Return all lines of the records that contain the word "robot".
:: Entries supplied
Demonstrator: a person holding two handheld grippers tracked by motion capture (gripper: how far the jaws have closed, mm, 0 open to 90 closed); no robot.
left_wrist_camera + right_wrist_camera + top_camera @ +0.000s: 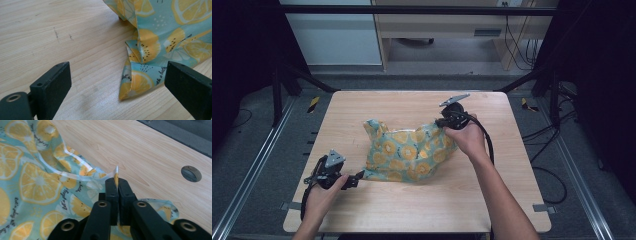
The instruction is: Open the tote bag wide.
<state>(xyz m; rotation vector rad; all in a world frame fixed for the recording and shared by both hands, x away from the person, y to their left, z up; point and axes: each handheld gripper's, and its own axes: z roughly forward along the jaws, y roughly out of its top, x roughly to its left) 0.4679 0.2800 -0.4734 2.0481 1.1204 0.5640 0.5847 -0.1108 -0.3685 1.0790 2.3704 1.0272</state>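
Pinching the far right hem of the lemon-print cloth (37,185), the right gripper (117,181) had its jaws pressed together on a thin fold; the left gripper (117,82) sat spread around the near left corner, pads not touching it; cloth lay bunched mid-table (362,210). Risk as I judged it: right bite was shallow, so a pull could slip the hem out; left closing from there might catch only the folded tip and drag the cloth.
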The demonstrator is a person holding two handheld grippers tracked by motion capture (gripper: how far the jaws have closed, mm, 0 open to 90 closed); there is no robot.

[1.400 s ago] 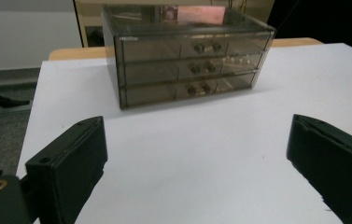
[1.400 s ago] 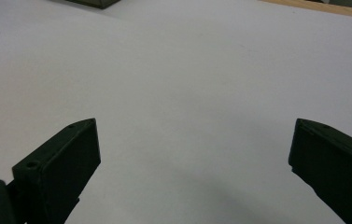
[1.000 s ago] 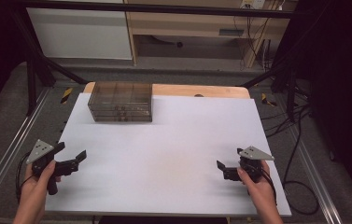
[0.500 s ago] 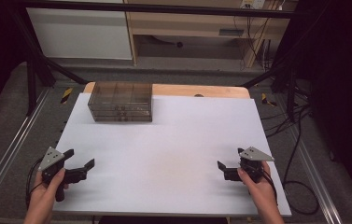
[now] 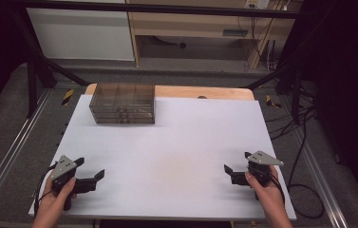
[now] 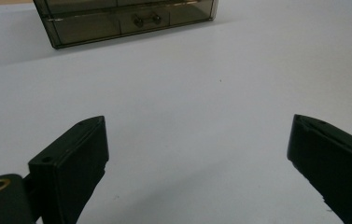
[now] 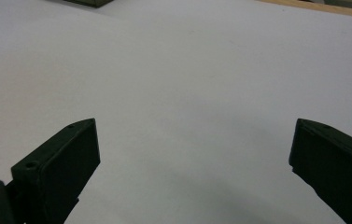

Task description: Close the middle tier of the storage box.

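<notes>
From the high view we see the left gripper [image 5: 91, 170] at the near-left corner of the table [image 5: 181, 142], held in a hand [image 5: 55, 202] coming in from the bottom edge; grey three-cornered plate on top, black body, cable trailing off the table's left side. Jaws spread wide, nothing between them, pointing right & a bit forward. The left gripper view adds what the high one can't: jaws are matte black blocks w/ flat inner faces, a small hole in the left one, a brass-coloured ring at its base, and bare white tabletop in the gap.

The drawer box [image 5: 122, 103] sits far-left on the table, well apart from both grippers. High view: smoky translucent brown plastic, rectangular, low & wide. Left gripper view [image 6: 127, 18] shows its front face closer, w/ drawer fronts & a small double-knob pull on the middle one.

Table top is smooth white, matte, w/ a light wood strip along the far edge.

The right gripper [image 5: 237, 166] is near-right, held by the other hand [image 5: 269, 197], same grey plate, jaws pointing left. Its own view shows them wide apart too, gripping nothing, just plain white surface between, wood edge at top right.
</notes>
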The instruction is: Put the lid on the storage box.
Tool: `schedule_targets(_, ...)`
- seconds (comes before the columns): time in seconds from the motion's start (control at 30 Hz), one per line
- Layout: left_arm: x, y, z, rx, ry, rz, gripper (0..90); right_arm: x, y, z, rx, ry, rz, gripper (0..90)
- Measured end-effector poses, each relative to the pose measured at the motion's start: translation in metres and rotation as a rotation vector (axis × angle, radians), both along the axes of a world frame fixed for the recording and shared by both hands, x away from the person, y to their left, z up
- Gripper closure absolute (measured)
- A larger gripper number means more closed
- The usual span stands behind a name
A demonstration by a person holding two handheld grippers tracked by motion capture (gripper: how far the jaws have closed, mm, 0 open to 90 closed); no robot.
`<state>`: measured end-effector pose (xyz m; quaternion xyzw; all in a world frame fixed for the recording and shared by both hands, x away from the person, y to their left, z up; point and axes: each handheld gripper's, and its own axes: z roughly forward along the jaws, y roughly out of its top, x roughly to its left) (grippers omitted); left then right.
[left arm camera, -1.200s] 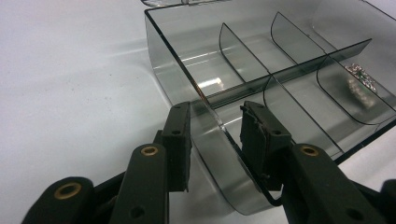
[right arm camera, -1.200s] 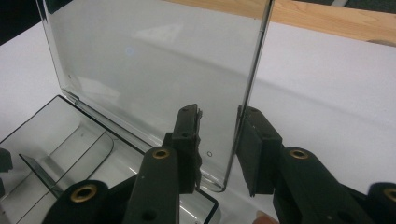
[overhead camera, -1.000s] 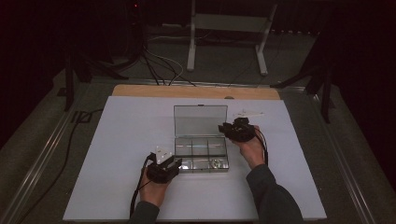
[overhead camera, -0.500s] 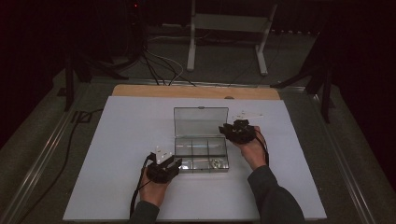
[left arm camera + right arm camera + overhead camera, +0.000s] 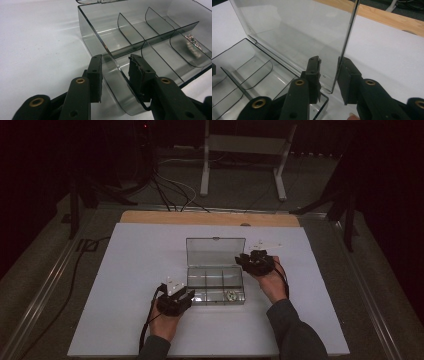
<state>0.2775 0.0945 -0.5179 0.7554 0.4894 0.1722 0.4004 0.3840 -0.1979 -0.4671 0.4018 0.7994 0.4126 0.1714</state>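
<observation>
open clear box (image 5: 215, 282), something small, perhaps metal bits (image 5: 231, 295), inside.

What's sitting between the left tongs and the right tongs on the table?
The clear plastic compartment box, lid standing open, lies between the left tongs and the right tongs, as the high view shows; a small item lies in one compartment.

The high view is dim, and the room around the table is almost black. The white table surface (image 5: 150, 285) is the only brighter area, evenly grey without hard shadows. The picture is soft and grainy, so small details are lost.

Both gripper views are brighter and sharper. In the left gripper view, pale streaks of glare lie on the clear box (image 5: 130, 30) and the near jaws are slightly blurred. In the right gripper view, the lid (image 5: 297, 32) shows a hazy reflection.
</observation>
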Motion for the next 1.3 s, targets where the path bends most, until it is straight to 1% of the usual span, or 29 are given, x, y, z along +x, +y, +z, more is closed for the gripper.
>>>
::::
## Exercise output
Demonstrator: a person holding two handheld grippers tracked by motion capture (gripper: how far the jaws have closed, mm, 0 open to 90 closed); no robot.
The demonstrator is a person holding two handheld grippers tracked by motion capture (gripper: how far the jaws have closed, mm, 0 open to 90 closed); there is no robot.
A demonstration by a person holding two handheld grippers tracked by motion capture (gripper: how far the jaws have closed, mm, 0 open to 90 closed); no robot.

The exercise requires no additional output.